Appellants contend that the legislature did not intend it to be so-construed, for the reason that they made no provisions for the discontinuance of the levy. This is the strongest reason why it intended the levy to be continuous, — that the course of work to which the tax is to-be applied should be uninterrupted.

It is argued that it should not be possible for one fourth of the taxpayers, “by the mere filing of a petition, to create a tax that is binding-on all the voters of that county forever after until some law is passed repealing the same.” When it comes to a question of sanction or acquiescence by a percentage of voters in tax laws, it is safe to assume that few of our permanent tax levies are initiated under the sanction of as large a percentage as this of the taxpayers affected. It can well be said that had the legislature intended a yearly appropriation at the discretion of the commissioners, they would have said so, instead of using mandatory language to the contrary, and they would hardly have required a petition of 25 per cent of the total taxpayers of the county, or nearly 1,200 in this county, to institute this levy. To procure such *330a petition necessitates an expenditure of time and money. The act in ■effect provides that once this is done the appropriation shall continue under present law indefinitely, the board having no discretion in the matter.
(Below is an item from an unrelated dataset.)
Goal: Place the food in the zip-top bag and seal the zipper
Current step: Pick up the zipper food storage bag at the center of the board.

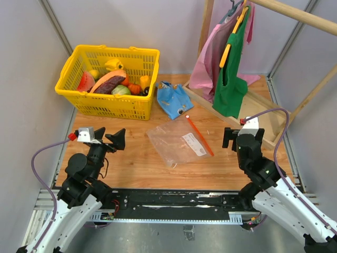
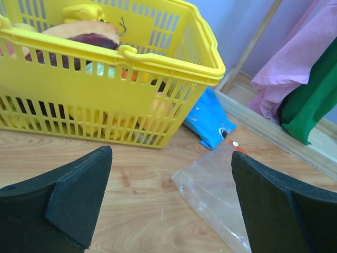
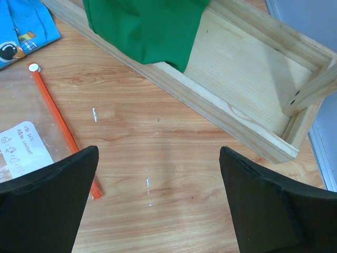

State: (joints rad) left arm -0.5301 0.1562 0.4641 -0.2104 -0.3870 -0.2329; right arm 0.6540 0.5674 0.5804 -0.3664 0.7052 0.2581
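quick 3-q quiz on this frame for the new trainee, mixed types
1. True or false: the zipper runs along the edge of the zip-top bag nearer the right arm.
2. The food is: A) in the yellow basket B) in the zip-top bag C) loose beside the zip-top bag.
3. Fill in: the left pincer and right pincer are both ____.
Key: 1 true; 2 A; 3 open.

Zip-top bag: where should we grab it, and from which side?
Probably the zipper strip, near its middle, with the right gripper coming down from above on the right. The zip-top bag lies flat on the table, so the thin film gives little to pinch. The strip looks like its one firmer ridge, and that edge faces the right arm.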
It is contended that the vesting of power in the commissioners to levy the tax upon a petition of a minority of the taxpayers “is a delegation of legislative powers to a minority of the voters in any county.” There is no delegation of power by the legislature to a minority of the voters, or at all. Instead the legislature itself has declared the limits within which the levy must be kept and the conditions precedent to and under which a levy shall be made. Nothing is left to discretion of the board, and nothing is delegated to the board, in the way of legislative discretion, that having been fully exercised by the law-making power in the first instance. Picton v. Cass County, 13 N. D. 242 at 246, 100 N. W. 711, 3 Ann. Cas. 345, holding under closely analogous circumstances that such “discretion committed to the several boards (of county commissioners in tax proceedings) is administrative only,” quoting the syllabus. The power of the legislature to make the provision in question is not challenged, nor could it well be. The judgment is affirmed.